There is a verse in the New Testament that intrigues me and intimidates me. In his first letter Peter describes our relationship with Jesus and says
“Though you have not seen him, you love him; and even though you do not see him now, you believe in him and are filled with an inexpressible and glorious joy” 1 Peter 1:8
Somehow the old King James seems to capture these words in a way that stirs my heart and intrigues me. It says that knowing Jesus fills us with “ joy unspeakable and full of glory”
Whatever else a “joy unspeakable and full of glory” is, its an experience. Now I know that we are not to base our faith on experiences but there is no doubt that authentic New Testament Christianity is experiential, knowing Jesus is meant to make us feel some things, and one of those things is JOY. Joy is a fruit of the Spirit, if the Holy Spirit is at work in us, we should experience joy.

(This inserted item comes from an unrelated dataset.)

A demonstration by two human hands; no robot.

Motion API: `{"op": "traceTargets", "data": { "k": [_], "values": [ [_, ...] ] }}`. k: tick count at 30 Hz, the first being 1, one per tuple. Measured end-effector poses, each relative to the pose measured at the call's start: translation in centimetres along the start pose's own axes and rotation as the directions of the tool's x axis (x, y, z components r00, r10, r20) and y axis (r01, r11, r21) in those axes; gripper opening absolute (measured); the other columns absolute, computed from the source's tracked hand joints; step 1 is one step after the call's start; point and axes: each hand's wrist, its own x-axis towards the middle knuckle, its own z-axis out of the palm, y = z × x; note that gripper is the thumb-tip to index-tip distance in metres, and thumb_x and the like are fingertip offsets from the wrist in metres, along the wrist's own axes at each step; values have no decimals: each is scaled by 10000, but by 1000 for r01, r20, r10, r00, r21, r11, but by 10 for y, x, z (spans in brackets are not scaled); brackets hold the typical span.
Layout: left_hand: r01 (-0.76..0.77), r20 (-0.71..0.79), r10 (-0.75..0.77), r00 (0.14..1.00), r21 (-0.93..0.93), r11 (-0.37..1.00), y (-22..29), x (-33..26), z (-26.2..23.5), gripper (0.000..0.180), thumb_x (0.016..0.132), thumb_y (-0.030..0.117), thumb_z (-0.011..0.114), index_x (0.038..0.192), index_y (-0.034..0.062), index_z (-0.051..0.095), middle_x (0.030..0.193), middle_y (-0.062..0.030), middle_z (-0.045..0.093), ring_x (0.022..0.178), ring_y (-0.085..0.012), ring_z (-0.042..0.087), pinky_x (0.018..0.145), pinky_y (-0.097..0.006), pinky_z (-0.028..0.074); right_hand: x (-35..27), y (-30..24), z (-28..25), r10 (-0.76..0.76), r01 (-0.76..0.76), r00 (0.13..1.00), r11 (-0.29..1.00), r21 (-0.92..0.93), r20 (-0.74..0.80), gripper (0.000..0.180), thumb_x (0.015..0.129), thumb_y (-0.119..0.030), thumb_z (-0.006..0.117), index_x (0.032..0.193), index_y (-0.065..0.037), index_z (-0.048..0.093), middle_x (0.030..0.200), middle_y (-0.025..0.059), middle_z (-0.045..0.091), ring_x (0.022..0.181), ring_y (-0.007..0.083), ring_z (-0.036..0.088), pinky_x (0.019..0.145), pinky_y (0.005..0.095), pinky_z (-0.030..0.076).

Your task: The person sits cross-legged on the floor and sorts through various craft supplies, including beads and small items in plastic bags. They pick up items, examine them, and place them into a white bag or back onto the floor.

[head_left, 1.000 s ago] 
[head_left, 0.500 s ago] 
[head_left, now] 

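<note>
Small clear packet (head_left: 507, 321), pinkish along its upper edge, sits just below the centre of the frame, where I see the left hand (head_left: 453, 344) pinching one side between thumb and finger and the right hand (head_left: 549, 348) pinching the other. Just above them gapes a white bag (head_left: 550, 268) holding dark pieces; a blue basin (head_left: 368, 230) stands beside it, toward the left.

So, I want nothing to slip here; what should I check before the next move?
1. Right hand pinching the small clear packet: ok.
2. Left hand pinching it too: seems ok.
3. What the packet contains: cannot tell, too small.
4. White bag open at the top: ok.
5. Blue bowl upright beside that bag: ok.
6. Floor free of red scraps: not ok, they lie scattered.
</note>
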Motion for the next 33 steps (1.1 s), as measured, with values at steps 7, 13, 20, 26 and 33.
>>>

I am intrigued by what exactly a “joy unspeakable and full of glory” is. If I am being honest, Peter’s words also intimidate me because it describes something, I am not sure that I am experiencing. I am not sure that joy is something that I experience that often, never mind to a level that could be described “inexpressible and glorious” What about you?
Thinking about this my mind obviously went to a prayer of David, who asked the Lord to “ Restore to me the joy of your salvation” Psalm 51:12 It seems like at one stage in his life David, a man once described as “a man after God’s heart” felt that joy was largely absent from his life. So, I am not alone in feeling a joy deficit. I know that we are not meant to wear the painted smile of a clown and go round singing “IVE GOT THAT JOY, JOY, DEEP DOWN IN MY HEART” but I also know that if we are open to the Spirit that the New Testament suggests that at times a joy should invade my heart that is so profound its difficult to describe, it’s a “joy unspeakable.”
This Sunday we are going to be thinking about joy, but I have been pondering the fact that its not enough to just think about JOY, joy is something to be experienced. So, I am making David’s prayer my prayer this week that God would help me to know the joy of my salvation, that He would give me a taste of what a joy unspeakable feels like.
I am also praying for us as a church that joy would become more characteristic of our fellowship and worship. How we express joy obviously varies depending on our culture and our personality. Being Scottish and being me I will probably never dance down the aisle in joy but people should see joy in me and they should see joy in us, in our worship, in our fellowship.